_EXERCISE PROMPT_
Starting at the line below holding "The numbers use" and stopping at the line holding "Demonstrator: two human", print every line exactly, both ends included, and leave the rest out.

_DATA BELOW_

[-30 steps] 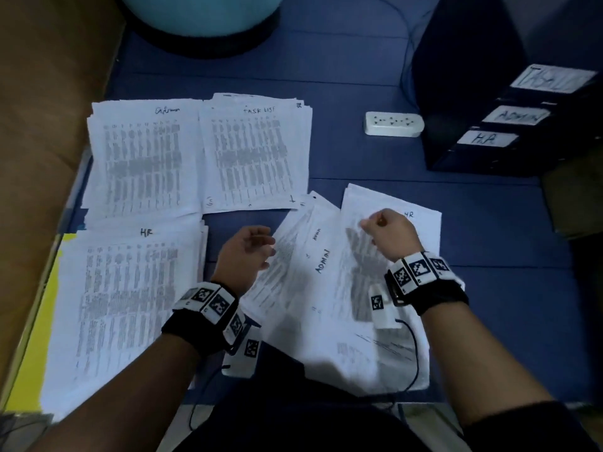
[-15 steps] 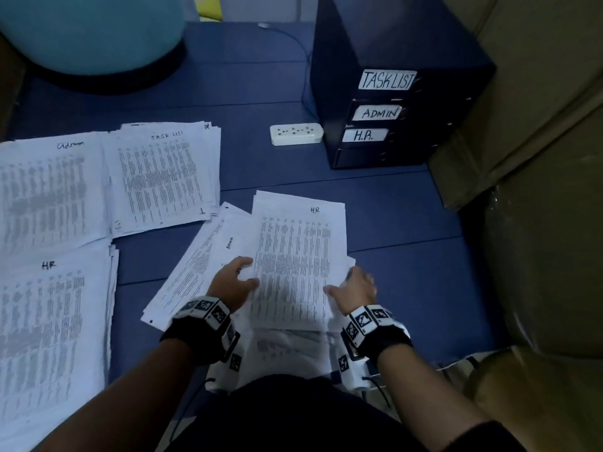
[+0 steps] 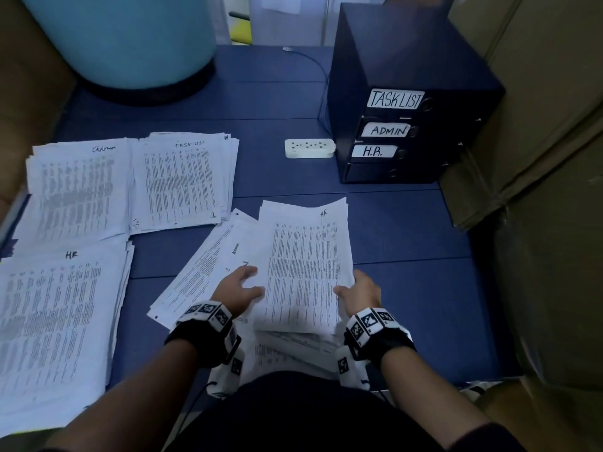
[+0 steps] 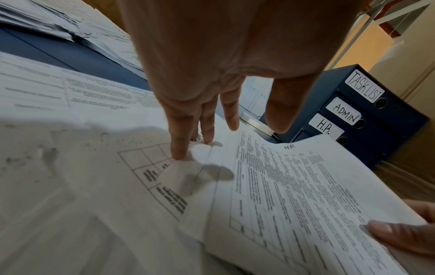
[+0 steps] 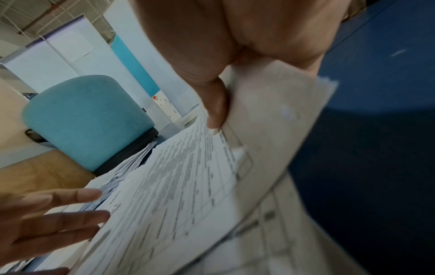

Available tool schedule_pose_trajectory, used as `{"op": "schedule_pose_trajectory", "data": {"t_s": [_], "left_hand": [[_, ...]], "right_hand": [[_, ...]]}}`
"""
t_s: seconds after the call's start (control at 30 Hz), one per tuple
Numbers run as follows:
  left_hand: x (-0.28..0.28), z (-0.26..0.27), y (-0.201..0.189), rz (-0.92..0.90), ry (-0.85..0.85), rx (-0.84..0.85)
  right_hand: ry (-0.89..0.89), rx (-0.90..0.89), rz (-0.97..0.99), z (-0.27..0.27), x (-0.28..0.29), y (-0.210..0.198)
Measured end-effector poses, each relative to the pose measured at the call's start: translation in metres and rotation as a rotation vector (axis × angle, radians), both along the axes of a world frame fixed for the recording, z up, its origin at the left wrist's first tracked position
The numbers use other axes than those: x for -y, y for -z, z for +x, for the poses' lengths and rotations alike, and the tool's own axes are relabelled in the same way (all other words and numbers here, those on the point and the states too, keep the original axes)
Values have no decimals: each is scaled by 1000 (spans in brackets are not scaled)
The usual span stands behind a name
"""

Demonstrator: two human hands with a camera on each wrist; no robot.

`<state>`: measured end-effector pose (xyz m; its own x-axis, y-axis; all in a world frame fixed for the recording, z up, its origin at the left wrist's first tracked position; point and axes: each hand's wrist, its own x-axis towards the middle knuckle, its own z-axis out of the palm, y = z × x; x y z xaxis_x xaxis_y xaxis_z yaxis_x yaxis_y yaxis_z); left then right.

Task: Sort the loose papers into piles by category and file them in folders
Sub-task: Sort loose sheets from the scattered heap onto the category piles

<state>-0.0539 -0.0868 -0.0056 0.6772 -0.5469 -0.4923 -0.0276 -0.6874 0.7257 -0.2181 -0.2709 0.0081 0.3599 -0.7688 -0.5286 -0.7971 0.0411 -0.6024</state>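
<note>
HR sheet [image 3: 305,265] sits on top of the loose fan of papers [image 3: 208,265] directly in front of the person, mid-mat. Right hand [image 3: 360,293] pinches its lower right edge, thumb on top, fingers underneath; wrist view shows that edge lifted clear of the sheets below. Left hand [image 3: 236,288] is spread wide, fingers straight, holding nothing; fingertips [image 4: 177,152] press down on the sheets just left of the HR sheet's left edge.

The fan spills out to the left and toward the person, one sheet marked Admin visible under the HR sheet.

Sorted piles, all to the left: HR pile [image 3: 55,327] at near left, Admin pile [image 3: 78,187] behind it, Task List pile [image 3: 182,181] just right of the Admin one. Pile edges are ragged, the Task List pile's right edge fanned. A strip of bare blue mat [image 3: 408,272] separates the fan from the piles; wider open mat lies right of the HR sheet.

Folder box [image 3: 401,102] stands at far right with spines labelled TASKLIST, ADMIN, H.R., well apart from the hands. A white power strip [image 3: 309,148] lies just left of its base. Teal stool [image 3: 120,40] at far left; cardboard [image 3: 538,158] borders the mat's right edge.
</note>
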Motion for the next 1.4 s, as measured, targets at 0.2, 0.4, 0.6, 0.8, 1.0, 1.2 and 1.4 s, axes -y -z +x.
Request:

_WORKED SOLUTION_
The numbers use other axes than those: x for -y, y for -z, z for +x, for the poses' lengths and rotations alike, and the tool's own axes are relabelled in the same way (all other words and numbers here, those on the point and the states too, keep the original axes)
Values have no decimals: each is scaled by 1000 (spans in brackets are not scaled)
The usual span stands behind a name
"""

Demonstrator: two human hands with a camera on each wrist; no robot.

No other output is expected for this exercise.